As for the results? “When I look at them,” Schofield said, “I’m like, Yeah. If someone handed David Cronenberg $50 million to go shoot a body horror Star Wars in 1985, I don’t think it’d be completely inaccurate.”

Schofield continues to be puzzled by why the reaction was so visceral. “Why can’t this be some sort of weird bridge between fan-fiction and a full-blown, big-budget movie?” he said. “If you look at Galaxy of Flesh, whatever you want to say about it, this movie will never get made. This movie was never made. The idea that this exists as a series of stills is, for me, fun.”

For Sheridan, the social media pile-on is par for the course. “People see something that’s strange or scary or new, that feels like it’s encroaching on their world, and they want a consensus,” he said. “They want to determine if it’s bad or it’s good, then get behind that. They’ve seen people saying: Look, it’s stealing art without permission.”
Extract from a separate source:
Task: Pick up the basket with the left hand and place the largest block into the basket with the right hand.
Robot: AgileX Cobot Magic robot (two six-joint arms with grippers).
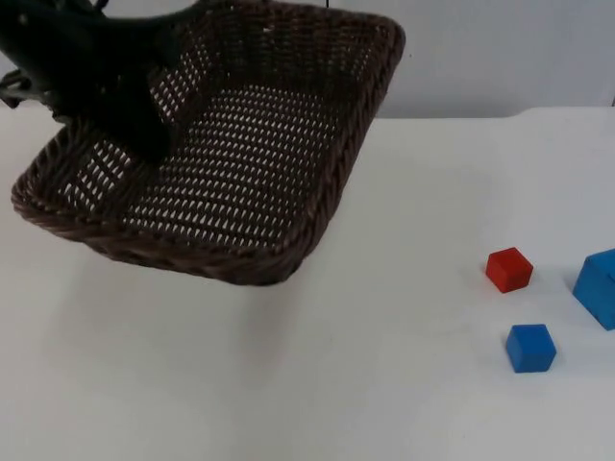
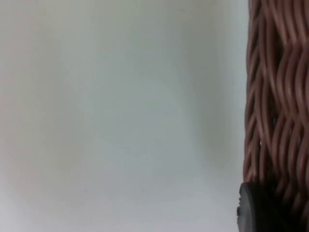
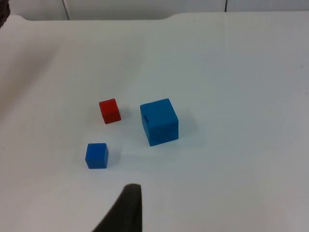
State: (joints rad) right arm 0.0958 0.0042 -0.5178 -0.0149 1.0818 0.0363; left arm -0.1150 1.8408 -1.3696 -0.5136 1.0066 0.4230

In many instances, generative AI tools do use preexisting corpora of art. Sheridan believes that some of the naysayers’ claims are valid — if you stop there. But what he and his fellow artists are doing, he argued, is taking things further, probing the limits of the technology to create something exciting.

It’s also not done to get kudos, Schofield insisted. “There’s this assumption that I’m like, Everyone look at me: I’m an artist,” he said. “I don’t necessarily consider these art. I consider these cool JPGs you saw online.”

As a working director, he doesn’t buy the idea that his fun project is killing the industry. “It’s really hard for me to look at it and say, This is taking away the livelihood of artists. How does that even work?” he said. “Like I was going to hire a thousand people and spend $40 million to shoot some stills of crazy prosthetic effects? There’s no world like that.”